ASSIGNMENT =
Retype, exactly as they appear below, the lines between the line holding "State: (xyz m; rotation" and the line holding "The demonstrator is", both ends included.

....................

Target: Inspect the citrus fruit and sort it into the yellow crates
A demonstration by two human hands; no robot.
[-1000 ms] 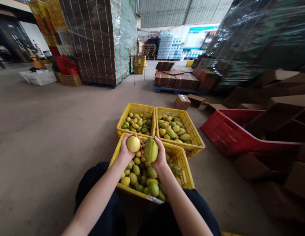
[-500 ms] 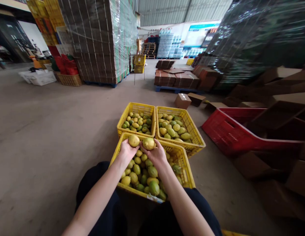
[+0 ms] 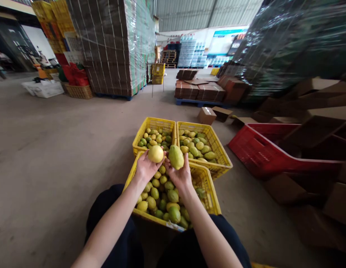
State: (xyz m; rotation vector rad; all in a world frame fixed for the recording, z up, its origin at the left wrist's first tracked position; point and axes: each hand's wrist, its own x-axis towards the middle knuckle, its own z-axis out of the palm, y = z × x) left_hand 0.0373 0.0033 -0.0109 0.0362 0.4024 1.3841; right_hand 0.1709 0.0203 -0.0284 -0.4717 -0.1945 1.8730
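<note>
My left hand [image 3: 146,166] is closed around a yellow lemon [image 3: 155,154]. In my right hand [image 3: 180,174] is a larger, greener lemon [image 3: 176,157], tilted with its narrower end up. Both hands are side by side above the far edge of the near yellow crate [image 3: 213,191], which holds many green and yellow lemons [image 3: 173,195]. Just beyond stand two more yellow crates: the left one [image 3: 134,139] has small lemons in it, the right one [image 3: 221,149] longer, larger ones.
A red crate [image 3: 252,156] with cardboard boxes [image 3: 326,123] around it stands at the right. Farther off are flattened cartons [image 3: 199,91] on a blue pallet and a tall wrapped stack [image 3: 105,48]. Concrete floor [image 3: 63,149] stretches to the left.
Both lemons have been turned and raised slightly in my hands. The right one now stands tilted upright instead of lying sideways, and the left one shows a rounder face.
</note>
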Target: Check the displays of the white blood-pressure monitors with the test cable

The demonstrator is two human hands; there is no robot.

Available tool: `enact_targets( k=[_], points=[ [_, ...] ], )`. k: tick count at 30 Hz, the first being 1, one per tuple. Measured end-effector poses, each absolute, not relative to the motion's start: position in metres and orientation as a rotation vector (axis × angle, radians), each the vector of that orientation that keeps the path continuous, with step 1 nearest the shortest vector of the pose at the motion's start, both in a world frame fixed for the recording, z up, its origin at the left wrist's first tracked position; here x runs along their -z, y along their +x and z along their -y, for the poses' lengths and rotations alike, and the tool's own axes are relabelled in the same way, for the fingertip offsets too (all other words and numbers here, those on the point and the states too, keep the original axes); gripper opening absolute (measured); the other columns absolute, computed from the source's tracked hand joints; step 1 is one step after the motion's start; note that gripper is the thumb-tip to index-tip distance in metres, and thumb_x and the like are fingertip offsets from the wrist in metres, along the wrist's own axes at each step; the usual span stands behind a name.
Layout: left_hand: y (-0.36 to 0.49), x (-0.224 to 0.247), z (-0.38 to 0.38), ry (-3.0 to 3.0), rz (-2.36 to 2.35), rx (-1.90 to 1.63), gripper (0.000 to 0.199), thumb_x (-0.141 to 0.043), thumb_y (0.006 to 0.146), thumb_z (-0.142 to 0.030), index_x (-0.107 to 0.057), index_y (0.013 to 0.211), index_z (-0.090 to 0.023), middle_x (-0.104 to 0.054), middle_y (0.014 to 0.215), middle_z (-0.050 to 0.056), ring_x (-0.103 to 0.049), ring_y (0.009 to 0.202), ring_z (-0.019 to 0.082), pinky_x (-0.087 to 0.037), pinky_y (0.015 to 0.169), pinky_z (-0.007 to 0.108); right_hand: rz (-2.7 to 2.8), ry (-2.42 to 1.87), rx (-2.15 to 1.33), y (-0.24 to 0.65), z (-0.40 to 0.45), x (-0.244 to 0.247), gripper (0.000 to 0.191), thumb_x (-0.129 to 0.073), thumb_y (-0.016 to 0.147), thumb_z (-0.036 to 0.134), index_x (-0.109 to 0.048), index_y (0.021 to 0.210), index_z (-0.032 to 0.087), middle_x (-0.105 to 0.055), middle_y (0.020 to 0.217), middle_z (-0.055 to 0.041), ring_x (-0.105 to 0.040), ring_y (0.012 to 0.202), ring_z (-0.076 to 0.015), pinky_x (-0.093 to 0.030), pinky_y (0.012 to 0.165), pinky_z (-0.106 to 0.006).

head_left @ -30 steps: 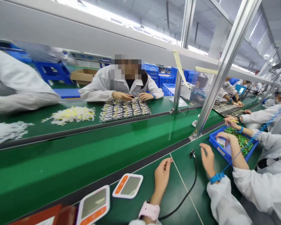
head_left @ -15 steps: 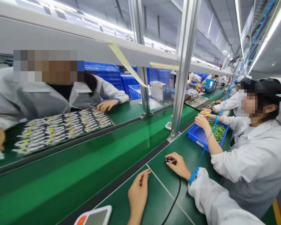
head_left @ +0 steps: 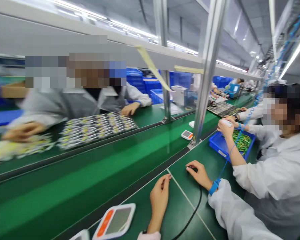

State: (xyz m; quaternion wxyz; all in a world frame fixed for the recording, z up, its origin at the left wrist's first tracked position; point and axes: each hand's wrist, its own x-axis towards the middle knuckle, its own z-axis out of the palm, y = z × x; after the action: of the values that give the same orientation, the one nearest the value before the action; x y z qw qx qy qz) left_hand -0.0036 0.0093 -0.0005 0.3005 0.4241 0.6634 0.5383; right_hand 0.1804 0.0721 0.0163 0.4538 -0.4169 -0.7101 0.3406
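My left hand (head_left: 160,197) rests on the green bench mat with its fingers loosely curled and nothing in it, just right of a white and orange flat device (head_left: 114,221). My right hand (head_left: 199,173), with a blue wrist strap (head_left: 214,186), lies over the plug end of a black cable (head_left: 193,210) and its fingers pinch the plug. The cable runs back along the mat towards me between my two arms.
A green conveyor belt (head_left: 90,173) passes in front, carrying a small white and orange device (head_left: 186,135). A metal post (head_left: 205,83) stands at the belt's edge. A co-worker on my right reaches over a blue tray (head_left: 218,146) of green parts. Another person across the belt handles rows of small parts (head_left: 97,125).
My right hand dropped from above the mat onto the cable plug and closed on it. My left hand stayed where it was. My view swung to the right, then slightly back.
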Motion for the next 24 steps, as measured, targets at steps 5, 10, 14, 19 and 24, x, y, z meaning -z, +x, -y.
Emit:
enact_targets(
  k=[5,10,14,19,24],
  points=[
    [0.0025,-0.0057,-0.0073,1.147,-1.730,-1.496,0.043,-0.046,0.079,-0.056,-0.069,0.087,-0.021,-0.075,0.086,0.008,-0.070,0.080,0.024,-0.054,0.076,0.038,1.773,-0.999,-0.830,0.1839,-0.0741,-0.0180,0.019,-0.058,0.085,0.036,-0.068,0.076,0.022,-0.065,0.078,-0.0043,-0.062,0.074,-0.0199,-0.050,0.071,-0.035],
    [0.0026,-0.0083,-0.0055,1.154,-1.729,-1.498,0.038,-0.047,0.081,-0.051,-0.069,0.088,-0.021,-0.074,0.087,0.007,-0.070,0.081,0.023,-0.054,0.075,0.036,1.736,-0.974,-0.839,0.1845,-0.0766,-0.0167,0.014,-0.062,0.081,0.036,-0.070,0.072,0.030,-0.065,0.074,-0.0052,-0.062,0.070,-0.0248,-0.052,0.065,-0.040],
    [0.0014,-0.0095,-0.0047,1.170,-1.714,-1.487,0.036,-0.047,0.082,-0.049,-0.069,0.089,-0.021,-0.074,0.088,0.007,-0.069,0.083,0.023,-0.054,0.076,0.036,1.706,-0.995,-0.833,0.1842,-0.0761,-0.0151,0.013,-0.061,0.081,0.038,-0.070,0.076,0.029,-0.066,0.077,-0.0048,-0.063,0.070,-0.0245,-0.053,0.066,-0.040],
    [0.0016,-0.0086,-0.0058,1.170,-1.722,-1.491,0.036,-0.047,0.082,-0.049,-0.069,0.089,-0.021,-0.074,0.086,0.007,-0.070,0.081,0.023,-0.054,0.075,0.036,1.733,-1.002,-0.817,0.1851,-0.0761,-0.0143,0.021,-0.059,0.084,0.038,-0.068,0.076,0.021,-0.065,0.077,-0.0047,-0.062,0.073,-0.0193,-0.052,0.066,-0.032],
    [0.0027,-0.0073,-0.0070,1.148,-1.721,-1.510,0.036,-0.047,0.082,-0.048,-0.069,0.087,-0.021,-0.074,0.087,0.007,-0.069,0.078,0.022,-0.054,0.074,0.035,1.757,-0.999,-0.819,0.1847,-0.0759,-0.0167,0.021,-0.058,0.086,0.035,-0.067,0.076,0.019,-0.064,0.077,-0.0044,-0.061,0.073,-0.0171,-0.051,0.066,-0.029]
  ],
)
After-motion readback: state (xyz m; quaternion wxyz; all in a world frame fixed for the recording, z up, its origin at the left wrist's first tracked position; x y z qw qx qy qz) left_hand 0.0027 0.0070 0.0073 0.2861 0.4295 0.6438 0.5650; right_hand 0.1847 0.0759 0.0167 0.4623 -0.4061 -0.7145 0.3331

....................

ANSWER BOX =
State: (xyz m; rotation vector rad; all in a world frame fixed for the recording, z up, its origin at the left wrist's first tracked position; point and axes: each hand's wrist, its own x-axis towards the middle knuckle, its own z-axis out of the palm, y = z × x) left_hand 0.0373 0.0033 -0.0109 0.0362 0.4024 1.3841; right_hand 0.1709 0.0203 -0.0284 -0.4717 -0.1945 1.8730
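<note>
My left hand [image 3: 146,166] is closed around a yellow lemon [image 3: 155,154]. In my right hand [image 3: 180,174] is a larger, greener lemon [image 3: 176,157], tilted with its narrower end up. Both hands are side by side above the far edge of the near yellow crate [image 3: 213,191], which holds many green and yellow lemons [image 3: 173,195]. Just beyond stand two more yellow crates: the left one [image 3: 134,139] has small lemons in it, the right one [image 3: 221,149] longer, larger ones.
A red crate [image 3: 252,156] with cardboard boxes [image 3: 326,123] around it stands at the right. Farther off are flattened cartons [image 3: 199,91] on a blue pallet and a tall wrapped stack [image 3: 105,48]. Concrete floor [image 3: 63,149] stretches to the left.
Both lemons have been turned and raised slightly in my hands. The right one now stands tilted upright instead of lying sideways, and the left one shows a rounder face.
</note>
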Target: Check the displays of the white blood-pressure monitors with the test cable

The demonstrator is two human hands; there is no robot.

The exercise requires nothing further.